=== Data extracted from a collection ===
§

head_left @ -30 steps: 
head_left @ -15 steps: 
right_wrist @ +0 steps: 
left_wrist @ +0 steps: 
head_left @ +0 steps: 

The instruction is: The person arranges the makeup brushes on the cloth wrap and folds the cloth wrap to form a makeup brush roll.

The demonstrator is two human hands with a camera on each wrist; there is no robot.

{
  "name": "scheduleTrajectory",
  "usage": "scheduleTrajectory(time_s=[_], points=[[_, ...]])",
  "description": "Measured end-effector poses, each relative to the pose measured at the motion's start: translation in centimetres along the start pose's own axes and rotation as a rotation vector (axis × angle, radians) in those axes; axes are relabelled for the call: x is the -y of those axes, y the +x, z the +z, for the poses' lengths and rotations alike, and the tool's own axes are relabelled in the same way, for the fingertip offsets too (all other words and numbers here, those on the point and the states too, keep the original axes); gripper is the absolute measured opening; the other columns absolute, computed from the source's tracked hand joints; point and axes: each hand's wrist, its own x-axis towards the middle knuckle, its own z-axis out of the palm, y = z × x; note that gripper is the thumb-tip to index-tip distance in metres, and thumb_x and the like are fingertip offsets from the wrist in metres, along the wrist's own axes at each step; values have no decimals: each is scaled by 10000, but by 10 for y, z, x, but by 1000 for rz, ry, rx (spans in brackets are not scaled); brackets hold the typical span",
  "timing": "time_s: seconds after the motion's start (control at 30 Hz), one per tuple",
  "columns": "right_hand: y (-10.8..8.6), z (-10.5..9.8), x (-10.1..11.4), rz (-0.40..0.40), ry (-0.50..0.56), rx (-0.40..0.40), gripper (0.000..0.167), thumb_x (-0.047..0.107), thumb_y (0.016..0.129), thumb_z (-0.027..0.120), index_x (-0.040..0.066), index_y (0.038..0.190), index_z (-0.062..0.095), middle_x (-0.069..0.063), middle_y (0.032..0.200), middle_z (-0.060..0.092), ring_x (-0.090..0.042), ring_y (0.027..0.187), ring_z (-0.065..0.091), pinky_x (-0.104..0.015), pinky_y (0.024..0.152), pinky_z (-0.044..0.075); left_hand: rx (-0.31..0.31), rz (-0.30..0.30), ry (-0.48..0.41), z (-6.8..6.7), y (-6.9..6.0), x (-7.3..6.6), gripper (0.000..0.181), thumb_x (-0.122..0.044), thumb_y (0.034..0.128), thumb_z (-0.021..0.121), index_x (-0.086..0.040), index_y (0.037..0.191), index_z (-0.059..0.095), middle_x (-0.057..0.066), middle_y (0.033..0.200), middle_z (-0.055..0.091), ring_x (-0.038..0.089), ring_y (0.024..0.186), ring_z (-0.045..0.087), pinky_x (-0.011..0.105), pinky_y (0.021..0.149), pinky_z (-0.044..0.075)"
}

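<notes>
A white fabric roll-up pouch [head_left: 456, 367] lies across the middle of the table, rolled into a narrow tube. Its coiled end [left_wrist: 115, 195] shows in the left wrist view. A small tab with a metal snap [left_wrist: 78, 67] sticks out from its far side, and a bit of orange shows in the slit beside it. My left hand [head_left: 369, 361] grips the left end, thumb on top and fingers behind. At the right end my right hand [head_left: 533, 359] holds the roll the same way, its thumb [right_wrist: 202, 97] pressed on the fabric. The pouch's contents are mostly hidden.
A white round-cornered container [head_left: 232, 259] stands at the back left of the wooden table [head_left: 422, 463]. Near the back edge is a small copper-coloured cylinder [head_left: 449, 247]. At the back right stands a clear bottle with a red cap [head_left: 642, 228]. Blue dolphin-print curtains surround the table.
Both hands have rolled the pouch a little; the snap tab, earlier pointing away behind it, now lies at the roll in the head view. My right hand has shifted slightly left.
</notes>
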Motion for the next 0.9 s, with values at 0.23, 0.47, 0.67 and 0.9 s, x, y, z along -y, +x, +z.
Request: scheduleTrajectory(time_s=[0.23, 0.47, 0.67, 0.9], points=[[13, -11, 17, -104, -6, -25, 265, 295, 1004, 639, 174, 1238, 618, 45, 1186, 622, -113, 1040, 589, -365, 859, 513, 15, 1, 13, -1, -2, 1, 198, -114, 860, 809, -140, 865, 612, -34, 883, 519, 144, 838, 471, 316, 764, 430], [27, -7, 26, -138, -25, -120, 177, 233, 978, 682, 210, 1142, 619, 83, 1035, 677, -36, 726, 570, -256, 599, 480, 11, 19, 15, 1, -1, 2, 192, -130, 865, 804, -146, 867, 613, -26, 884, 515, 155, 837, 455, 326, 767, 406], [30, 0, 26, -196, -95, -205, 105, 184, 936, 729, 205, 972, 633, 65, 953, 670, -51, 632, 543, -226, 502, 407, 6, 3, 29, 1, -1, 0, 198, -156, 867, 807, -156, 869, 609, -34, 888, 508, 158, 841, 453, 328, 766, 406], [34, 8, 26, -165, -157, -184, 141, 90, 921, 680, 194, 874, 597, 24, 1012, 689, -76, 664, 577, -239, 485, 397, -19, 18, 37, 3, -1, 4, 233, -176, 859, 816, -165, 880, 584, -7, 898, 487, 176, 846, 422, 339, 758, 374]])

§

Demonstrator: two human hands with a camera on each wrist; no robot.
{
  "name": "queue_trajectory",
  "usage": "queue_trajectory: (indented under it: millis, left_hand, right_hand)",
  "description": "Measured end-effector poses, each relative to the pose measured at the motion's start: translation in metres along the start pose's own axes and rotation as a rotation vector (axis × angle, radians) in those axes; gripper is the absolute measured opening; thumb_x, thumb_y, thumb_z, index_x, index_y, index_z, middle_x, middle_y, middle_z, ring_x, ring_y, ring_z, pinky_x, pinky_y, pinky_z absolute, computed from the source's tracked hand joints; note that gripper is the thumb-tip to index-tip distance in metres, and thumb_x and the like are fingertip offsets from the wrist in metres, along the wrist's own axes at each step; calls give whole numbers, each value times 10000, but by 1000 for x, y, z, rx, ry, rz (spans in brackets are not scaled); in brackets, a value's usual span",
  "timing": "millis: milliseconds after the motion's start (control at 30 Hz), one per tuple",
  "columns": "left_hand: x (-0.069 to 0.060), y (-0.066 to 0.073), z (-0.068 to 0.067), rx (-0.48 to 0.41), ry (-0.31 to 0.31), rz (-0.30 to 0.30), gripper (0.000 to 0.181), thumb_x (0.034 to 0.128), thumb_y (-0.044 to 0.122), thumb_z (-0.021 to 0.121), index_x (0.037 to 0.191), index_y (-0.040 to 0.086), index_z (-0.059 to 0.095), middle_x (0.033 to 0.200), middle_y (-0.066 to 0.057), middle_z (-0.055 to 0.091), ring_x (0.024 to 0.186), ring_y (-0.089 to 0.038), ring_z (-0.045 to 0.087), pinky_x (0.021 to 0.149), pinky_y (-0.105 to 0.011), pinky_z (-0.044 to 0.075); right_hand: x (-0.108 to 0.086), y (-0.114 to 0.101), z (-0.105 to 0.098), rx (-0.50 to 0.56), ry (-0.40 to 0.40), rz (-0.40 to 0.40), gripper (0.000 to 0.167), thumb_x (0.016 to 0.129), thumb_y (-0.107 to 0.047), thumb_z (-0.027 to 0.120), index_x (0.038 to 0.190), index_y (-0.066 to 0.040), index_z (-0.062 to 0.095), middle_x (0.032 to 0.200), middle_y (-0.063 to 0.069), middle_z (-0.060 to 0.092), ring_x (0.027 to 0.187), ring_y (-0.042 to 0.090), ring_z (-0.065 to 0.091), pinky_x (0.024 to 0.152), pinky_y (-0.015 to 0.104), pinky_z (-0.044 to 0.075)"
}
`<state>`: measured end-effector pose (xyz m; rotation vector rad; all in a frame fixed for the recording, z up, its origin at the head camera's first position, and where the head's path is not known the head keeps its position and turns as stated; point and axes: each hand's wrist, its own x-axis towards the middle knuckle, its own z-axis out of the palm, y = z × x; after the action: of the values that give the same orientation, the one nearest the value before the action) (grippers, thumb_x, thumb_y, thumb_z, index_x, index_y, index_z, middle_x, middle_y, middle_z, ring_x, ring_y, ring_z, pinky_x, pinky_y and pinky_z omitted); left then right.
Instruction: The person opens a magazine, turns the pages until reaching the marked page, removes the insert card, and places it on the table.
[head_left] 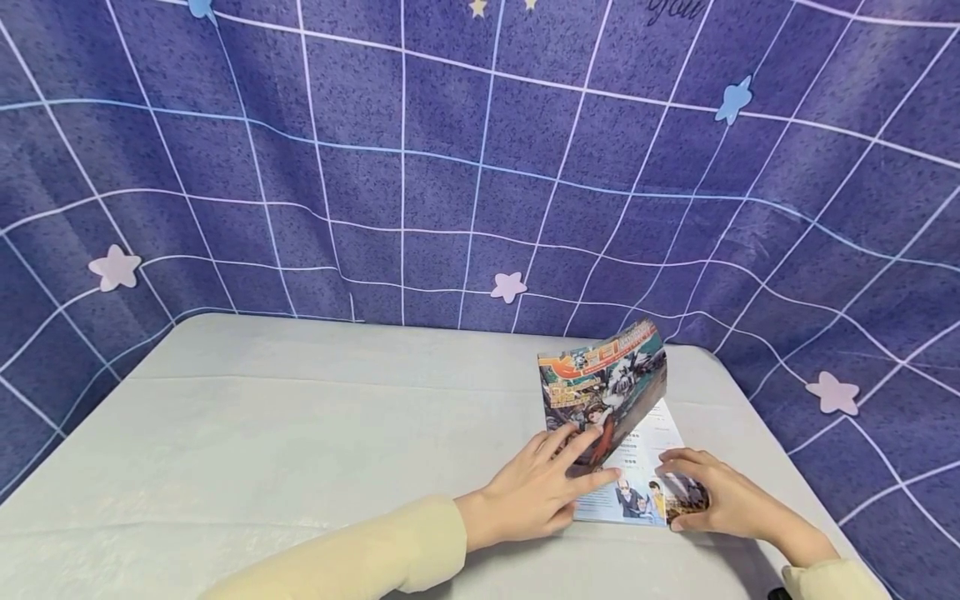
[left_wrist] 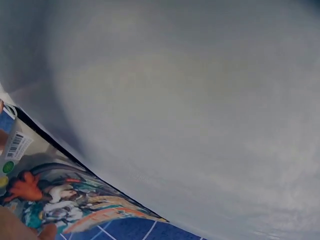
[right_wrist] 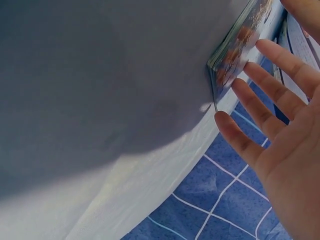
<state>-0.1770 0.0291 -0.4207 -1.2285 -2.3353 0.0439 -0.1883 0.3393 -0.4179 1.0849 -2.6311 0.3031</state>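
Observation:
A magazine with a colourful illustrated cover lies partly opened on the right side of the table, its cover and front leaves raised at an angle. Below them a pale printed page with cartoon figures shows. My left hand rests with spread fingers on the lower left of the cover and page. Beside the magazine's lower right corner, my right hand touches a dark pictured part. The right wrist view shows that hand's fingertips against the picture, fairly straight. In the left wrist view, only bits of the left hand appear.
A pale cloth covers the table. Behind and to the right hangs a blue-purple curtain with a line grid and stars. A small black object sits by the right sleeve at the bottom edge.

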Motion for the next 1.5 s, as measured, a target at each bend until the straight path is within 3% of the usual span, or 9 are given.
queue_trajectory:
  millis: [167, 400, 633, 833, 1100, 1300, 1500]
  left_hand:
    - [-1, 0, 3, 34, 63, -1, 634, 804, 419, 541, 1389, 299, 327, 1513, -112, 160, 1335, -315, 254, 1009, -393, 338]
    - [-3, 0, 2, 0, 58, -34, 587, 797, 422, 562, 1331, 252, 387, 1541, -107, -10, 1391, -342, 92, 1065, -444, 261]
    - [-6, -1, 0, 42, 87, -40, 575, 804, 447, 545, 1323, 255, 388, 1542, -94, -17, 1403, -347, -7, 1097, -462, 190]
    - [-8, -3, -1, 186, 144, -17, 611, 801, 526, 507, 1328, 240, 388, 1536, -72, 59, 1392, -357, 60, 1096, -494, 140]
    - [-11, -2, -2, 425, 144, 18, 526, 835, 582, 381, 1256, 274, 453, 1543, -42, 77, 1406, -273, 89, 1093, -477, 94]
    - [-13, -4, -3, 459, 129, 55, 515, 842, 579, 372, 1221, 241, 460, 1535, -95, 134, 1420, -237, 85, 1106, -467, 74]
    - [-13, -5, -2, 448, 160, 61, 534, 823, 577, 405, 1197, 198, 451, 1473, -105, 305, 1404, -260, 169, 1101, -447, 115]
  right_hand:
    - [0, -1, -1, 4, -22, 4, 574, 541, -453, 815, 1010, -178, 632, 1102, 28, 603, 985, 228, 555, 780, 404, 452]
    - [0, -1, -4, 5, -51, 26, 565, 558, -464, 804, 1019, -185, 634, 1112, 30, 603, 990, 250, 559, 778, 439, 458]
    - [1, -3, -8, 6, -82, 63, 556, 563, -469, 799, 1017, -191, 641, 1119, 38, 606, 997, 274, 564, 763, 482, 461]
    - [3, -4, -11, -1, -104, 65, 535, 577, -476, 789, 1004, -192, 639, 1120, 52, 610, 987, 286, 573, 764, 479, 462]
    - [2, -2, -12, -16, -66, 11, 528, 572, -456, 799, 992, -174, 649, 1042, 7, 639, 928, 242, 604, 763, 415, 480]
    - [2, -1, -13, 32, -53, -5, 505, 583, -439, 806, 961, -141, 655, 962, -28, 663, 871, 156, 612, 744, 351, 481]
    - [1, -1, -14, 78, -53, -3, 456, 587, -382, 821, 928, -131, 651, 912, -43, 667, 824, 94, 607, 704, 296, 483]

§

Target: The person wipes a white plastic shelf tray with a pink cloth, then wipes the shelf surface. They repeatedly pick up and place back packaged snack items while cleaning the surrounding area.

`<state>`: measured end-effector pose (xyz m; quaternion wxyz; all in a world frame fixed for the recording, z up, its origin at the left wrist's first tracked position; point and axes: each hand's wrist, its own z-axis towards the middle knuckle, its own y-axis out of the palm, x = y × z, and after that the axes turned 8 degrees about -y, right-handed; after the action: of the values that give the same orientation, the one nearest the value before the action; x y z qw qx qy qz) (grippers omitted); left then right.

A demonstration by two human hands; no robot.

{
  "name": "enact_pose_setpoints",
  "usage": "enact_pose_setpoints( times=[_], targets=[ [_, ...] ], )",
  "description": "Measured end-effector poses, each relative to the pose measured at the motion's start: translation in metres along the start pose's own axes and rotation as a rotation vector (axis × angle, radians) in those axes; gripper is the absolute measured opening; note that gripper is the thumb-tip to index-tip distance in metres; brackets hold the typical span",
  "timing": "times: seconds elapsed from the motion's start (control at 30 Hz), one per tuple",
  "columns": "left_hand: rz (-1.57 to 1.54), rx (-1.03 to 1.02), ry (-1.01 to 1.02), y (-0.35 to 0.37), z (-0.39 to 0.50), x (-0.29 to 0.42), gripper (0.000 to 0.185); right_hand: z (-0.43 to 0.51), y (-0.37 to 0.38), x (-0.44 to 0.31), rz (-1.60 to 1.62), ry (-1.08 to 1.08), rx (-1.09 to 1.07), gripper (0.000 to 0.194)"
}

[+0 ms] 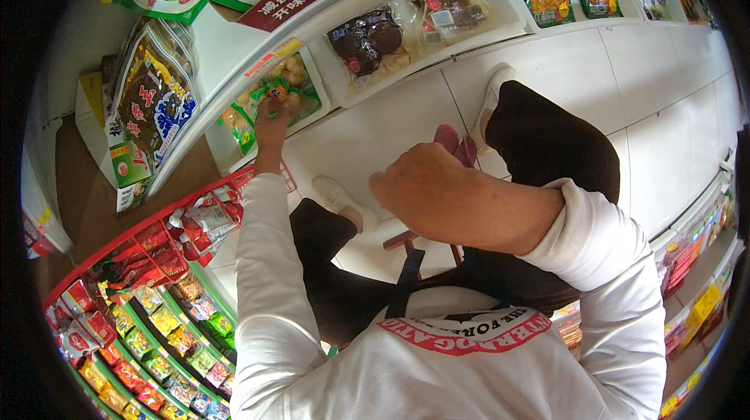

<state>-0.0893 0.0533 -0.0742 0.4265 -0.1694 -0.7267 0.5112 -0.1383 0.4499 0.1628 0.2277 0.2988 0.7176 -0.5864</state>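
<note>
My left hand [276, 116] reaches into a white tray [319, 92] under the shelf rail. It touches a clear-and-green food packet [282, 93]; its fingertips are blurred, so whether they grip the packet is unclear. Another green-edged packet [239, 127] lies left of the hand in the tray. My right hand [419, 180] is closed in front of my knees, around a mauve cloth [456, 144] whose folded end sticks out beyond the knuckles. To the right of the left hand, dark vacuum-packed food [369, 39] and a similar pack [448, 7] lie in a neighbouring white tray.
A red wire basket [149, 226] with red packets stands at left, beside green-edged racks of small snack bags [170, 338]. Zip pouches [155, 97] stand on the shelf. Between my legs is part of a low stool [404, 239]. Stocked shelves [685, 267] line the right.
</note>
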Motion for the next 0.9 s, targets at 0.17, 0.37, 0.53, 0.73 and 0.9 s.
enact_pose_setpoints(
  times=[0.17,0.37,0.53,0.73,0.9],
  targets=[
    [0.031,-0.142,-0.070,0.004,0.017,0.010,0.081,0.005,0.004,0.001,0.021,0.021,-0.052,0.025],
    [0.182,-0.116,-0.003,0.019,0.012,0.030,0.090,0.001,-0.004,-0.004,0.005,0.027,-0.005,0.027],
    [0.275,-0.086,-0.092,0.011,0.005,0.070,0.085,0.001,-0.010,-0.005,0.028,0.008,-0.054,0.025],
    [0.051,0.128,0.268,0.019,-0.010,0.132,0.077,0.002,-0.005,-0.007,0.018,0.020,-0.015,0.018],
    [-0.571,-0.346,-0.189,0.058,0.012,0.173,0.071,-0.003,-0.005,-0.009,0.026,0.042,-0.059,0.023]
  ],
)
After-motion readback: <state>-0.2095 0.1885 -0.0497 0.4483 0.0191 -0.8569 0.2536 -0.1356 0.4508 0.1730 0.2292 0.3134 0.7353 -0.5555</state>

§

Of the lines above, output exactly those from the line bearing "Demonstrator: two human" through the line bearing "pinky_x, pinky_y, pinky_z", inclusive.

=== TASK SOLUTION ===
Demonstrator: two human hands with a camera on each wrist; no robot.
{
  "name": "queue_trajectory",
  "usage": "queue_trajectory: (indented under it: millis, left_hand, right_hand)",
  "description": "Measured end-effector poses, each relative to the pose measured at the motion's start: translation in metres along the start pose's own axes and rotation as a rotation vector (axis × angle, radians) in those axes; gripper is the absolute measured opening; thumb_x, thumb_y, thumb_z, index_x, index_y, index_z, middle_x, middle_y, middle_z, ring_x, ring_y, ring_z, pinky_x, pinky_y, pinky_z absolute, computed from the source's tracked hand joints; note that gripper is the thumb-tip to index-tip distance in metres, and thumb_x and the like are fingertip offsets from the wrist in metres, along the wrist's own axes at each step; calls give whole numbers, each value times 10000, but by 1000 for x, y, z, rx, ry, rz (spans in brackets are not scaled); in brackets, a value's usual span",

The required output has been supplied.